• Exercise brief: Copy out every record below with complete accuracy.

+++

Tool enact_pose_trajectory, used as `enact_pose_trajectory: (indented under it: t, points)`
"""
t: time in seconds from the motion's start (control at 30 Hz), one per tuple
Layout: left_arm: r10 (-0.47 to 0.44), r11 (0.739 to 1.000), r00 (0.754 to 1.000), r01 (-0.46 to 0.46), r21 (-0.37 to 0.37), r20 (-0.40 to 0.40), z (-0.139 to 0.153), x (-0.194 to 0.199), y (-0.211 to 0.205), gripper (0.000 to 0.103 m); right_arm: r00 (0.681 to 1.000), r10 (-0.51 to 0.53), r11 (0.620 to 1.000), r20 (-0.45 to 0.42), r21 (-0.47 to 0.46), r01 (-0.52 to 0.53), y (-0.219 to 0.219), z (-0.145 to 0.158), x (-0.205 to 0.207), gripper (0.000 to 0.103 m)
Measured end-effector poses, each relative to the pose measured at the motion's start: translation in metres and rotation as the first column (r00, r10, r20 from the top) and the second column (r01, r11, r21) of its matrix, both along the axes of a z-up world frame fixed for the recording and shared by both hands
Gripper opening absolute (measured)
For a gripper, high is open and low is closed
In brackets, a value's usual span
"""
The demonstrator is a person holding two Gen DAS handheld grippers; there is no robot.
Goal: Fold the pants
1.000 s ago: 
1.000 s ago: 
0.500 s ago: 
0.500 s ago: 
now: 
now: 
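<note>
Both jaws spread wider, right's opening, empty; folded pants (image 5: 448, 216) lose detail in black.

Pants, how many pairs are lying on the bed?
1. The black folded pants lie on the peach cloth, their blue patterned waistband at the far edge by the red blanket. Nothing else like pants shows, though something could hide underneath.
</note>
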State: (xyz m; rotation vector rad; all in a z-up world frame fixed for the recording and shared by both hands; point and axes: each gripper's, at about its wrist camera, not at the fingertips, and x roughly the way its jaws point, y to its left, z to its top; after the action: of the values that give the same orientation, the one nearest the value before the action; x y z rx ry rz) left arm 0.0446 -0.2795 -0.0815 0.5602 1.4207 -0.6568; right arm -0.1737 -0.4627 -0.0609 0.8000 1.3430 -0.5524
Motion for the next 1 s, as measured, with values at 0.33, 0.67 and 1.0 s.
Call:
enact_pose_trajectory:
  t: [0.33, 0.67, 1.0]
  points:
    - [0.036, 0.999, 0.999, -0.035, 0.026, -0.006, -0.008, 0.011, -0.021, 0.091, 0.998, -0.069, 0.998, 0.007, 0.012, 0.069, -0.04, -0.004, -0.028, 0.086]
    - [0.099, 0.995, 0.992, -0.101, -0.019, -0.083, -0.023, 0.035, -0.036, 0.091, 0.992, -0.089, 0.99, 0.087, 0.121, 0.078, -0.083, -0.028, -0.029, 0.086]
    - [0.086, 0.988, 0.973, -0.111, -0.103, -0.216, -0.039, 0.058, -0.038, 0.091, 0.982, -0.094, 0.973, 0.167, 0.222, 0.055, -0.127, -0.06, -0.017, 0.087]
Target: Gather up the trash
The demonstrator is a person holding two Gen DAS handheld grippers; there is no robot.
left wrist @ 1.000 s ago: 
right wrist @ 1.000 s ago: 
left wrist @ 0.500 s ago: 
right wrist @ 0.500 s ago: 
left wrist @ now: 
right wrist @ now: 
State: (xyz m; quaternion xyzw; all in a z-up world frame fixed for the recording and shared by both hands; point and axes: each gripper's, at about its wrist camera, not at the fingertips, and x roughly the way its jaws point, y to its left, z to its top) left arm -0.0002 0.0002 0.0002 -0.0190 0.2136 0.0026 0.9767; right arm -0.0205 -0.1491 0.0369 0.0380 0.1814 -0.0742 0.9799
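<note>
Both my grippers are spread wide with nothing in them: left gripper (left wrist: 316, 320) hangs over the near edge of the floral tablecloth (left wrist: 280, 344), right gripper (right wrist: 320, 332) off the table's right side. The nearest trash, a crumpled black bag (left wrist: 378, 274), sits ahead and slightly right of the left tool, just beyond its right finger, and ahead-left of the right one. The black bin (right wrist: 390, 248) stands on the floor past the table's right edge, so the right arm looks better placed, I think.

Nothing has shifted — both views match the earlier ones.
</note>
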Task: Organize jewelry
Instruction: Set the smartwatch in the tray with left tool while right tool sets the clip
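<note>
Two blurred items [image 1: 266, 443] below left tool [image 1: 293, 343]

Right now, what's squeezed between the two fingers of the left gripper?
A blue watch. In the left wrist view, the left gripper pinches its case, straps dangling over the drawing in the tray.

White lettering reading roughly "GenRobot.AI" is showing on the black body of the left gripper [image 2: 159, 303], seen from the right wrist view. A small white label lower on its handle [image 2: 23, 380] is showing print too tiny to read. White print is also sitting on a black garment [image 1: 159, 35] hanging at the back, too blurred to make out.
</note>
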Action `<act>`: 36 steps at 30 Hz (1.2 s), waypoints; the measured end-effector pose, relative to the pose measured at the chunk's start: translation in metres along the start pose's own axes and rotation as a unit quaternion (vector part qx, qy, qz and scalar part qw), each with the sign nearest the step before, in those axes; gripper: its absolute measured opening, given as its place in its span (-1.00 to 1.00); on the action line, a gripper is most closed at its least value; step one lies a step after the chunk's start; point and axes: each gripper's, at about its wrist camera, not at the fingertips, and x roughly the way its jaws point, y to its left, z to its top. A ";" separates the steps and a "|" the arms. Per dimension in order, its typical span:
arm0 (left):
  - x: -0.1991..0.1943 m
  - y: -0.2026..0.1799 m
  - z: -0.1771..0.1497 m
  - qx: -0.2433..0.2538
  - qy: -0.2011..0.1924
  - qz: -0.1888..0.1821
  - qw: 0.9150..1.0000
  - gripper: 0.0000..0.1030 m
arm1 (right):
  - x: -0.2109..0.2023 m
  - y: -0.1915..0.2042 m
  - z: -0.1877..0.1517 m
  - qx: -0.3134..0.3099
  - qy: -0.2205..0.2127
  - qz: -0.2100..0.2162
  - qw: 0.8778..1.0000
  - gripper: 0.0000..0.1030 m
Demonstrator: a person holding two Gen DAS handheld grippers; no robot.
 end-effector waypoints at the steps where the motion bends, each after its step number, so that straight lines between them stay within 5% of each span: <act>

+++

• Your solution:
Tool enact_pose_trajectory, used as `enact_pose_trajectory: (indented under it: t, points)`
"""
t: time in seconds from the motion's start (control at 30 Hz), one per tuple
Layout: left_arm: r10 (-0.47 to 0.44), r11 (0.739 to 1.000), r00 (0.754 to 1.000), r01 (-0.46 to 0.46), r21 (-0.37 to 0.37), r20 (-0.40 to 0.40), z (-0.139 to 0.153), x (-0.194 to 0.199), y (-0.211 to 0.205), gripper (0.000 to 0.103 m); right_arm: r00 (0.681 to 1.000), r10 (-0.51 to 0.53), r11 (0.620 to 1.000), r20 (-0.45 to 0.42), r21 (-0.47 to 0.46), r01 (-0.52 to 0.53), y (-0.219 to 0.219), z (-0.145 to 0.158), x (-0.205 to 0.207), gripper (0.000 to 0.103 m)
Measured end-effector poses, each relative to the pose measured at the motion's start: translation in metres and rotation as the first column (r00, r10, r20 from the top) and the second column (r01, r11, r21) of its matrix, both along the axes of a z-up world frame fixed for the recording and shared by both hands
Gripper opening absolute (measured)
For a gripper, high is open and low is closed
In brackets, a value's usual span
"""
The demonstrator is a person holding two Gen DAS handheld grippers; there is no robot.
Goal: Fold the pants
1.000 s ago: 
1.000 s ago: 
0.500 s ago: 
0.500 s ago: 
now: 
now: 
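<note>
Both jaws spread wider, right's opening, empty; folded pants (image 5: 448, 216) lose detail in black.

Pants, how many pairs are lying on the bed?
1. The black folded pants lie on the peach cloth, their blue patterned waistband at the far edge by the red blanket. Nothing else like pants shows, though something could hide underneath.
</note>
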State: (xyz m; rotation vector rad; all in a z-up world frame fixed for the recording and shared by both hands; point and axes: each gripper's, at about its wrist camera, not at the fingertips, and x roughly the way its jaws point, y to its left, z to its top; after the action: of the values that give the same orientation, the one nearest the value before the action; x y z rx ry rz) left arm 0.0446 -0.2795 -0.0815 0.5602 1.4207 -0.6568; right arm -0.1737 -0.4627 -0.0609 0.8000 1.3430 -0.5524
Motion for the next 1 s, as measured, with values at 0.33, 0.67 and 1.0 s.
Call:
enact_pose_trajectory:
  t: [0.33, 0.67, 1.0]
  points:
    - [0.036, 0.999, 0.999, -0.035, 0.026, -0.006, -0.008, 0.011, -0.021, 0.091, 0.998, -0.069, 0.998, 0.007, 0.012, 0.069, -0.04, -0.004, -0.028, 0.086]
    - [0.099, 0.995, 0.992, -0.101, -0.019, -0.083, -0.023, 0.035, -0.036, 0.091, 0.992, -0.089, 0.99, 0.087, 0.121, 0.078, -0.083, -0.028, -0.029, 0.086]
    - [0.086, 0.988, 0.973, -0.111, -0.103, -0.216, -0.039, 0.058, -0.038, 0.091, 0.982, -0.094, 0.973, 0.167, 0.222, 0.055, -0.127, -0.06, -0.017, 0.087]
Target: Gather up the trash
The demonstrator is a person holding two Gen DAS handheld grippers; there is no robot.
left wrist @ 1.000 s ago: 
right wrist @ 1.000 s ago: 
left wrist @ 0.500 s ago: 
right wrist @ 0.500 s ago: 
left wrist @ now: 
right wrist @ now: 
State: (xyz m; quaternion xyzw; all in a z-up world frame fixed for the recording and shared by both hands; point and axes: each gripper's, at about its wrist camera, not at the fingertips, and x roughly the way its jaws point, y to its left, z to its top) left arm -0.0002 0.0002 0.0002 -0.0190 0.2136 0.0026 0.9767; right arm -0.0205 -0.1491 0.0369 0.0380 0.1814 -0.0742 0.9799
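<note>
Both my grippers are spread wide with nothing in them: left gripper (left wrist: 316, 320) hangs over the near edge of the floral tablecloth (left wrist: 280, 344), right gripper (right wrist: 320, 332) off the table's right side. The nearest trash, a crumpled black bag (left wrist: 378, 274), sits ahead and slightly right of the left tool, just beyond its right finger, and ahead-left of the right one. The black bin (right wrist: 390, 248) stands on the floor past the table's right edge, so the right arm looks better placed, I think.

Nothing has shifted — both views match the earlier ones.
</note>
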Task: Organize jewelry
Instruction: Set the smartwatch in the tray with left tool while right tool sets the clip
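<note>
Two blurred items [image 1: 266, 443] below left tool [image 1: 293, 343]

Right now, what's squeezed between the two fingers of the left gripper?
A blue watch. In the left wrist view, the left gripper pinches its case, straps dangling over the drawing in the tray.

White lettering reading roughly "GenRobot.AI" is showing on the black body of the left gripper [image 2: 159, 303], seen from the right wrist view. A small white label lower on its handle [image 2: 23, 380] is showing print too tiny to read. White print is also sitting on a black garment [image 1: 159, 35] hanging at the back, too blurred to make out.
</note>
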Action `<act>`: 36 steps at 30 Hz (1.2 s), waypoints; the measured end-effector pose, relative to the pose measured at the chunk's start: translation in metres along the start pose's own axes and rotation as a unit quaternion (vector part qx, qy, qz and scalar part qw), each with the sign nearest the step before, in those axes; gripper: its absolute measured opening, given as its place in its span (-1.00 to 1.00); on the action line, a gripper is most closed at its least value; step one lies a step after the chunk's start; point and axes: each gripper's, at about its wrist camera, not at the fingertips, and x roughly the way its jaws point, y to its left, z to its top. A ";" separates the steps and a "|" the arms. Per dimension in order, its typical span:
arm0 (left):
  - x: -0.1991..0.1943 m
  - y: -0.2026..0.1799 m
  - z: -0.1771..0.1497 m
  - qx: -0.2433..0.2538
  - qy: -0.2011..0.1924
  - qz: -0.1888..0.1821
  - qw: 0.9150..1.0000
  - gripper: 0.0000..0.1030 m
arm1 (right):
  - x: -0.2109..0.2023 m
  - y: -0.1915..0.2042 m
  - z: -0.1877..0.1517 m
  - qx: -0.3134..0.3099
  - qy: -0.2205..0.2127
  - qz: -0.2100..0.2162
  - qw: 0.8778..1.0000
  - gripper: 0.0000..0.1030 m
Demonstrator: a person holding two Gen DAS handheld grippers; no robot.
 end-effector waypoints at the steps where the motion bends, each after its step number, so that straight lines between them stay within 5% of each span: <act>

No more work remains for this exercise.